The players with a “1” under their name have been chosen for this “optimal” team.

  1. print(paste("Total cost: ", optimum$objval, sep=""))
  1. ## [1] "Total cost: 12387465"

We find that the total cost of this “optimal” team is 12.387 million dollars.

Categorical Variable Analysis: Does switching teams increase expected salary?

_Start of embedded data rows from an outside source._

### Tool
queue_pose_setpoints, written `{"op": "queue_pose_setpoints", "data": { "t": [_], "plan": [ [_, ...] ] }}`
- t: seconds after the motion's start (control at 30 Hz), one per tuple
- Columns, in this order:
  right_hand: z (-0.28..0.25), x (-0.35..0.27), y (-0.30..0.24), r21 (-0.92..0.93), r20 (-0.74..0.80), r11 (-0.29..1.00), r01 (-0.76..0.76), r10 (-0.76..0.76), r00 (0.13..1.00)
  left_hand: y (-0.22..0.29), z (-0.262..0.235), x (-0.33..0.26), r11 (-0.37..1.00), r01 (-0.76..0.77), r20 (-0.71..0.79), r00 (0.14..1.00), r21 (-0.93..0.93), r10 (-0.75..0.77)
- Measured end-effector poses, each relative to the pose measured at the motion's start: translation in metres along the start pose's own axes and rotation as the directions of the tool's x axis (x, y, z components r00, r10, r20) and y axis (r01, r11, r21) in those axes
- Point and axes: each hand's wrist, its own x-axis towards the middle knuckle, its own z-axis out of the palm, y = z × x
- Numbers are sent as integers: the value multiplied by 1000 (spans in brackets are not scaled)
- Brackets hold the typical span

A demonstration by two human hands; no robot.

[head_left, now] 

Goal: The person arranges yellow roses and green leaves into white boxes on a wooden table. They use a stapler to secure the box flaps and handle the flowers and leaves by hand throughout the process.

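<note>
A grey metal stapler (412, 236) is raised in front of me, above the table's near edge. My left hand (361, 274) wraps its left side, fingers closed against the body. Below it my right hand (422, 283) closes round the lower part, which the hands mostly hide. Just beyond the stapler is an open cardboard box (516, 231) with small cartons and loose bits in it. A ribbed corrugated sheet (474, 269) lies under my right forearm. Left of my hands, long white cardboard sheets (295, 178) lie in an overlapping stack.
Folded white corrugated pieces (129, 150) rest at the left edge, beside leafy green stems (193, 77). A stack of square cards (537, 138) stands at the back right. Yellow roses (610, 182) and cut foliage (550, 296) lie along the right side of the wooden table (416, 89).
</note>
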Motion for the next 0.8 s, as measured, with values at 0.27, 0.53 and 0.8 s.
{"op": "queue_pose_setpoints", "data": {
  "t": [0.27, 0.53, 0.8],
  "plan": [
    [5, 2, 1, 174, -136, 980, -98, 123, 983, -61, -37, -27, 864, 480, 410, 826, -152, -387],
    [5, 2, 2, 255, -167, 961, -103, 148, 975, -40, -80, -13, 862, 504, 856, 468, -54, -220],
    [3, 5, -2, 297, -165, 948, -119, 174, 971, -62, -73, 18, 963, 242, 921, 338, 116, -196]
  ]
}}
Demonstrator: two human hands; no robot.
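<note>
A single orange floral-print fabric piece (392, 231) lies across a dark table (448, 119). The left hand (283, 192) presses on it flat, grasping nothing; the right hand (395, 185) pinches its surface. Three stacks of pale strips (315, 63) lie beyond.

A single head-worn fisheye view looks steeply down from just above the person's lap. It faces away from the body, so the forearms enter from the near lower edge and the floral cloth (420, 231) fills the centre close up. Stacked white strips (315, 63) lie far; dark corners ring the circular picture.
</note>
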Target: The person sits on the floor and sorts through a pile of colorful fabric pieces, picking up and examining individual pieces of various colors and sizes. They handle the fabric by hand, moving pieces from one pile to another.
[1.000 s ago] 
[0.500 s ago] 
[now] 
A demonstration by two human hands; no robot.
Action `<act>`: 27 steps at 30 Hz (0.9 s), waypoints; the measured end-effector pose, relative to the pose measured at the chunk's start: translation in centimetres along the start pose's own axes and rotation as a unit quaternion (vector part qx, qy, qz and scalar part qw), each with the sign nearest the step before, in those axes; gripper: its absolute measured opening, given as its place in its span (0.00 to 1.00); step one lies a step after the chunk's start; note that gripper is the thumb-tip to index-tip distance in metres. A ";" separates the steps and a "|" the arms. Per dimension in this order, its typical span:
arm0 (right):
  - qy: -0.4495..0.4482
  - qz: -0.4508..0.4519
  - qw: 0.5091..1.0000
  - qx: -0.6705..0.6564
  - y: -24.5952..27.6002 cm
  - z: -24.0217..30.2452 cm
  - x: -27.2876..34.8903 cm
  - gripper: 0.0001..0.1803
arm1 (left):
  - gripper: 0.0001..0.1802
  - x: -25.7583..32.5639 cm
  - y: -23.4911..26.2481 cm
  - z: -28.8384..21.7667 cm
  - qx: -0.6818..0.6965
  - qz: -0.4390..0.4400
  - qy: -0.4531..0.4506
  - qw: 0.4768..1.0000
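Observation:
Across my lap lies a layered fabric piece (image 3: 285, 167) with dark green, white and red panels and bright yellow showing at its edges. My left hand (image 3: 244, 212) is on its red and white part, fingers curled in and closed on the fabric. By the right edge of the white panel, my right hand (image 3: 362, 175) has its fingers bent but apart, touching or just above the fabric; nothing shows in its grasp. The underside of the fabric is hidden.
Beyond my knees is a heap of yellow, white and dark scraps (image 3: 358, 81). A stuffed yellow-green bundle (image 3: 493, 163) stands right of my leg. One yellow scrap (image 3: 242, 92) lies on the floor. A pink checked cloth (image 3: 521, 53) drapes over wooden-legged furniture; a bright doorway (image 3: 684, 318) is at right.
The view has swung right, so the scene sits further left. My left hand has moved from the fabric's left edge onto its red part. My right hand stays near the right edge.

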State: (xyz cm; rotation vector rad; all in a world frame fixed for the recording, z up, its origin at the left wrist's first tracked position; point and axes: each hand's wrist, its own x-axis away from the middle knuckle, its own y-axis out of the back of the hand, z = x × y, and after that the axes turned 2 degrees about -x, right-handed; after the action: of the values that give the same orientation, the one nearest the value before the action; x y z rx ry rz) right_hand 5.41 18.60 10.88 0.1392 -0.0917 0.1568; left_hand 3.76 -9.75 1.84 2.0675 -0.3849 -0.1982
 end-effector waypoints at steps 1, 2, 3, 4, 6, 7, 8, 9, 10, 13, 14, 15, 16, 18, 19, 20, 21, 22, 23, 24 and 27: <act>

It is widely understood in the professional basketball world that switching teams generally results in an increase in salary. We will now quantitatively test this hypothesis and determine the size of this effect.

First, we need to extract only the players who were active in the last 4 seasons:

  1. player <- merge(merge(merge(players1516[ , c("PLAYER", "TEAM")], players1617[ , c("PLAYER", "TEAM")], by = "PLAYER"), players1718[ , c("PLAYER", "TEAM")], by = "PLAYER"), players1819[ , c("PLAYER", "TEAM")], by = "PLAYER")
  1. ## Warning in merge.data.frame(merge(merge(players1516[, c("PLAYER",
  2. ## "TEAM")], : column names 'TEAM.x', 'TEAM.y' are duplicated in the result
  1. names(player) <- c("PLAYER", "TEAM1516", "TEAM1617", "TEAM1718", "TEAM1819")

Now we can count the number of times each player switched teams:

  1. player$switches <- 0
  2. player$switches <- ifelse(player$TEAM1516 == player$TEAM1617, player$switches, player$switches + 1)
  3. player$switches <- ifelse(player$TEAM1617 == player$TEAM1718, player$switches, player$switches + 1)
  4. player$switches <- ifelse(player$TEAM1718 == player$TEAM1819, player$switches, player$switches + 1)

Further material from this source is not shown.